Management : objectiver les cycles professionnels des cadres

La vie professionnelle fonctionne au rythme de nos évolutions personnelles : notre âge, notre situation familiale et plus globalement notre façon de grandir et de nous construire. Naturellement nos enjeux, sources de motivations et besoins professionnels changent au cours de ces cycles de vie. Il s’agit d’une réalité souvent laissée de côté, qui peut engendrer de grandes frustrations, autant chez le collaborateur que pour sa direction. “Un bon manager doit savoir s’adapter au diesel comme aux étoiles filantes”.

 

Nous avons tout à gagner à objectiver la notion de ces cycles professionnels, contre lesquels on ne peut rien. Les aborder avec lucidité, afin de les accompagner au mieux. Pour quels objectifs ? Capitaliser sur ces évolutions : intrapreneuriat, croissance externe, nouvelles compétences complémentaires… Mais aussi fidéliser les talents clés de l’entreprise en leur permettant de continuer à s’épanouir en interne. Ou peut-être même à l’externe. Car ils continueront alors à être des ambassadeurs d’une société qui les a soutenu dans les évolutions de leur projet professionnel. C’est là tout l’enjeu d’un bon management de carrière !

 

1.     Phase pionnière

Il s’agit du lancement de la carrière, le moment où l’on met en pratique ce que l’on appris et où l’on se conforte à la réalité. C’est une période de construction, marquée par un fort besoin d’apprendre et de grandir. On peut comparer cette phase avec un entrepreneur infatigable, qui vient de créer son entreprise. Il s’agit d’un moment de prise de risque et de très forte implication, où l’espoir est l’un des premiers facteurs de motivation. Psychologiquement cela correspond à la décennie 20/30 ans, celle de l’enfant projeté. C’est-à-dire que l’on veut se réaliser tel que l’on s’est rêvé lorsque l’on était enfant, ou bien tel que notre famille nous a rêvé.

 

2.     Croissance

Dans cette phase de révélation du potentiel, le principal moteur est la reconnaissance, avec des possibilités d’évolution de carrière qui sont des facteurs d’énergie. On commence également à avoir une recherche d’équilibre entre la vie professionnelle et personnelle. Même si la compétition, la réussite sociale et les défis professionnels sont un enjeu clé. Il s’agit généralement de la décennie 30/40 ans, dont l’élément majeur est la consolidation, avec la construction d’une famille, la prise de responsabilités.

 

3.     Remise en question

Au milieu (statistique) de notre vie (la quarantaine), ayant terminé d’atteindre les objectifs prévus au départ, il est temps de se reposer la question de ce que l’on veut vraiment et du sens de sa mission. C’est une étape de mise en perspective, dont le point de départ est souvent un sentiment diffus d’insatisfaction. On se repositionne et on cherche à se réaliser autrement. La conscience professionnelle est de plus en plus forte, mais au regard de sa propre discipline plutôt que de la discipline de l’organisation.

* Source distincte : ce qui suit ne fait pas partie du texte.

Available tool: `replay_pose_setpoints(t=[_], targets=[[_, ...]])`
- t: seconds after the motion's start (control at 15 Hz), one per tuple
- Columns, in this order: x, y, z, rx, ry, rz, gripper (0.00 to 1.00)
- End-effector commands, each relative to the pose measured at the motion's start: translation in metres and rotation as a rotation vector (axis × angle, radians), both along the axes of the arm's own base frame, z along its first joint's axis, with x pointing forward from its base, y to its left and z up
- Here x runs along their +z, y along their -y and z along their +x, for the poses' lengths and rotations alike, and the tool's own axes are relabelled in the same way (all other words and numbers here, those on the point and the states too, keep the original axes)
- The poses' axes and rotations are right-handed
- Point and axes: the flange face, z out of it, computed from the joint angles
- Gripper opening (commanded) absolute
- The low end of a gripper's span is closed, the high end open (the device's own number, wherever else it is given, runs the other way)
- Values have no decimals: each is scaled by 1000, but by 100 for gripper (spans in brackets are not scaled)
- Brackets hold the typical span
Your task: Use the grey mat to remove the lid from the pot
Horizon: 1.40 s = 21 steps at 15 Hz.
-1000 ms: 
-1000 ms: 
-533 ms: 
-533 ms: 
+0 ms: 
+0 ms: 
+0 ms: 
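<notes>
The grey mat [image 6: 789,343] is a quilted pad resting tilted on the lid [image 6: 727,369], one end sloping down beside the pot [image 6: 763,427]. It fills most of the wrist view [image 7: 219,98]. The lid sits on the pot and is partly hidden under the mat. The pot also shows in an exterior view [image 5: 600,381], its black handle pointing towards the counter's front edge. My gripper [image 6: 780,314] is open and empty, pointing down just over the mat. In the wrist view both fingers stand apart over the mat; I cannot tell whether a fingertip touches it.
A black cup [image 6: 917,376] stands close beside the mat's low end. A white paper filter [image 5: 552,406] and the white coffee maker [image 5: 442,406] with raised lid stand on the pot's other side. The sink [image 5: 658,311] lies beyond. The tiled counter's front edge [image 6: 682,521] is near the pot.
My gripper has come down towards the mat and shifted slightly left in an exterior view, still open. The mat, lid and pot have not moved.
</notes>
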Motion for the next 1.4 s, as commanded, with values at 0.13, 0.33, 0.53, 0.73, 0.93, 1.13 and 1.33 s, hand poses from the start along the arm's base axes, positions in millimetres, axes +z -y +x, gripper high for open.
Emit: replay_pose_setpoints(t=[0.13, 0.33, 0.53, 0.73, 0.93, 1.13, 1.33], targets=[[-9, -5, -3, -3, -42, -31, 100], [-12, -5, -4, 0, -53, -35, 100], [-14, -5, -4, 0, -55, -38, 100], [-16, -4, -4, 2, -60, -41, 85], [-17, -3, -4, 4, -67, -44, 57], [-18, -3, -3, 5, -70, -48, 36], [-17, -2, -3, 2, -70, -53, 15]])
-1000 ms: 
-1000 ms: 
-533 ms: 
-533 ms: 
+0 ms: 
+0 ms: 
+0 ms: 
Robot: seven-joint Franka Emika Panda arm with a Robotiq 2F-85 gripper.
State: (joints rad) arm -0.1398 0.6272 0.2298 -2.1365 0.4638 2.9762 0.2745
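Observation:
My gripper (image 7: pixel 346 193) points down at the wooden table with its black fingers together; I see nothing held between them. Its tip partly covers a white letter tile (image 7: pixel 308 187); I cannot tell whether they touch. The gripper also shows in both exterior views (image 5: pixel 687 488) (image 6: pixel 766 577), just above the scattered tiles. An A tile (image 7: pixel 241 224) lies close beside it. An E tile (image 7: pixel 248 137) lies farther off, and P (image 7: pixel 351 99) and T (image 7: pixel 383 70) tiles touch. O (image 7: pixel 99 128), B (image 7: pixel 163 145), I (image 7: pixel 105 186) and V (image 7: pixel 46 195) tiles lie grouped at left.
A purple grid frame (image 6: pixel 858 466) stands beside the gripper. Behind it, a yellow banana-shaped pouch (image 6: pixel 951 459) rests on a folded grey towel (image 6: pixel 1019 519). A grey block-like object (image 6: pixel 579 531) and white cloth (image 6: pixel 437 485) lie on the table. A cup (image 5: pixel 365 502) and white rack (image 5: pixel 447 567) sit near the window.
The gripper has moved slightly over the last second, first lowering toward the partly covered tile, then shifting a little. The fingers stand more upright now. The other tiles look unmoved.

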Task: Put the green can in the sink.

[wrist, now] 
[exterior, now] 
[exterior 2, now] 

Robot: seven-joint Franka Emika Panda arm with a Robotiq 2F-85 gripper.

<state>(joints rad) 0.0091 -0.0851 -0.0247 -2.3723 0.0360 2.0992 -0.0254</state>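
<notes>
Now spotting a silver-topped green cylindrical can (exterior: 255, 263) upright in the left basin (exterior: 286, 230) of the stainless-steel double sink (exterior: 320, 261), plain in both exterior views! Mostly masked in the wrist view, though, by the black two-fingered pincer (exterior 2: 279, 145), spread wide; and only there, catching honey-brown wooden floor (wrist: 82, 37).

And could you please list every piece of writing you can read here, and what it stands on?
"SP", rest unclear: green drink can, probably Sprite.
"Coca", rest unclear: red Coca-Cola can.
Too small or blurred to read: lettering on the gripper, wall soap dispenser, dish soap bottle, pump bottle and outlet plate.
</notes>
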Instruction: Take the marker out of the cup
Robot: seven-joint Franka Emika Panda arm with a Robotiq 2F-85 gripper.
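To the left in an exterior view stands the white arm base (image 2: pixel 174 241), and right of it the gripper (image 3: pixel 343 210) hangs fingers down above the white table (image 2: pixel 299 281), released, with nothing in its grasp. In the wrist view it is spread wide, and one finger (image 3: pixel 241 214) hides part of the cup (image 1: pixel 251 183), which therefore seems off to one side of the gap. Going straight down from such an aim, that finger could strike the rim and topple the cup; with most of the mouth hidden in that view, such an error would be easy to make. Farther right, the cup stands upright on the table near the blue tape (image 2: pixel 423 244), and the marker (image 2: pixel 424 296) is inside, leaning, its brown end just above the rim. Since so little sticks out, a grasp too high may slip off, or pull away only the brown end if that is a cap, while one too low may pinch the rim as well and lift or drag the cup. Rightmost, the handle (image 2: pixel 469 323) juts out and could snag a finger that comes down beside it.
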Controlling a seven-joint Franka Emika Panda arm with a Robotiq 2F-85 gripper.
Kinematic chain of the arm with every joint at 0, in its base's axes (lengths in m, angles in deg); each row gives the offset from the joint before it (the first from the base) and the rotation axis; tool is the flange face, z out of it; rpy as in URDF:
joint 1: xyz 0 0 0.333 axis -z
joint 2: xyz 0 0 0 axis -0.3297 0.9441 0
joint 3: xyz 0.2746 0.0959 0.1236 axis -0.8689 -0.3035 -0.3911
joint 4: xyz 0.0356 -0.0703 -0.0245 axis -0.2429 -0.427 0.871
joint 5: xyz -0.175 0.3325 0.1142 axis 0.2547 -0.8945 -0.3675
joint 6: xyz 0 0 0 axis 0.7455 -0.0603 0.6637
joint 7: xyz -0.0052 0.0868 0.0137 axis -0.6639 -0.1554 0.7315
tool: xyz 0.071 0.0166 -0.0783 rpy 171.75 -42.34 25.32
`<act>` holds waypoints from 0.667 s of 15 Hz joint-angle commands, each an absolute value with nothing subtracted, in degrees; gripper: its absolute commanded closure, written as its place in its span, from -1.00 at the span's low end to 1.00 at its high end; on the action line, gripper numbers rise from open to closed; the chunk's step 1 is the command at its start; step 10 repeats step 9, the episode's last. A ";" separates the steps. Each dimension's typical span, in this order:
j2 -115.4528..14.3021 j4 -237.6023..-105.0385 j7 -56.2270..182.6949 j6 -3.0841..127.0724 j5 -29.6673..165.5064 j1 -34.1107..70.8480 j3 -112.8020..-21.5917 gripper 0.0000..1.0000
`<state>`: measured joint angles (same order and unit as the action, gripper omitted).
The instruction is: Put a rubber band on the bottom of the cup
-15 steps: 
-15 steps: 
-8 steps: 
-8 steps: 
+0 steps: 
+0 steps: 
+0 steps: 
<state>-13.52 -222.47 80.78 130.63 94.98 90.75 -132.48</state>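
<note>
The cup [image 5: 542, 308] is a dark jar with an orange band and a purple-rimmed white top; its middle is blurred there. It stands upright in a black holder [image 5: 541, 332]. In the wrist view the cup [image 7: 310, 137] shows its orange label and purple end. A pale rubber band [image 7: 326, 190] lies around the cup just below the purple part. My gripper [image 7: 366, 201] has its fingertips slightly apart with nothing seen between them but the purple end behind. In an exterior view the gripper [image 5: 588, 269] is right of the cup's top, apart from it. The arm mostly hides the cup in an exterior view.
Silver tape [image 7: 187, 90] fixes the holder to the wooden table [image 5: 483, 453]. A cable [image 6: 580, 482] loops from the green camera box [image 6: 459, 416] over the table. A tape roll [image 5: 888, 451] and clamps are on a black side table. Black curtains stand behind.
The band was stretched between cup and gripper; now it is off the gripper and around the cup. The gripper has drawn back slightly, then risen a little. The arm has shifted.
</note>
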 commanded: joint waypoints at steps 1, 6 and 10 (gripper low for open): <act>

C’est la phase où un certains nombres de cadres choisissent l’entrepreneuriat. Pour les autres l’enjeu est d’arriver à faire coïncider leurs valeurs et nouvelles attentes professionnelles avec les valeurs et besoins de l’entreprise. L’exigence et la recherche d’équilibre sont les maîtres mots de cette période, où l’on est pourtant plus serein (moins d’inquiétudes financières et sociales).

 

4.     Maturité

Avoir réussi à quitter cette troisième phase complexe, signifie que l’on a réussi à se relancer en dynamique de croissance, en changeant de statut, de métier, de projet ou d’entreprise. Riche d’un passé professionnel et de différentes transitions, il est désormais plus simple de prendre du recul, d’anticiper, d’agir en médiateur… C’est une période où les cadres souhaitent pouvoir transmettre, en étant plus actif dans leurs réseaux ou en privilégiant les activités de conseil, accompagnement et formation.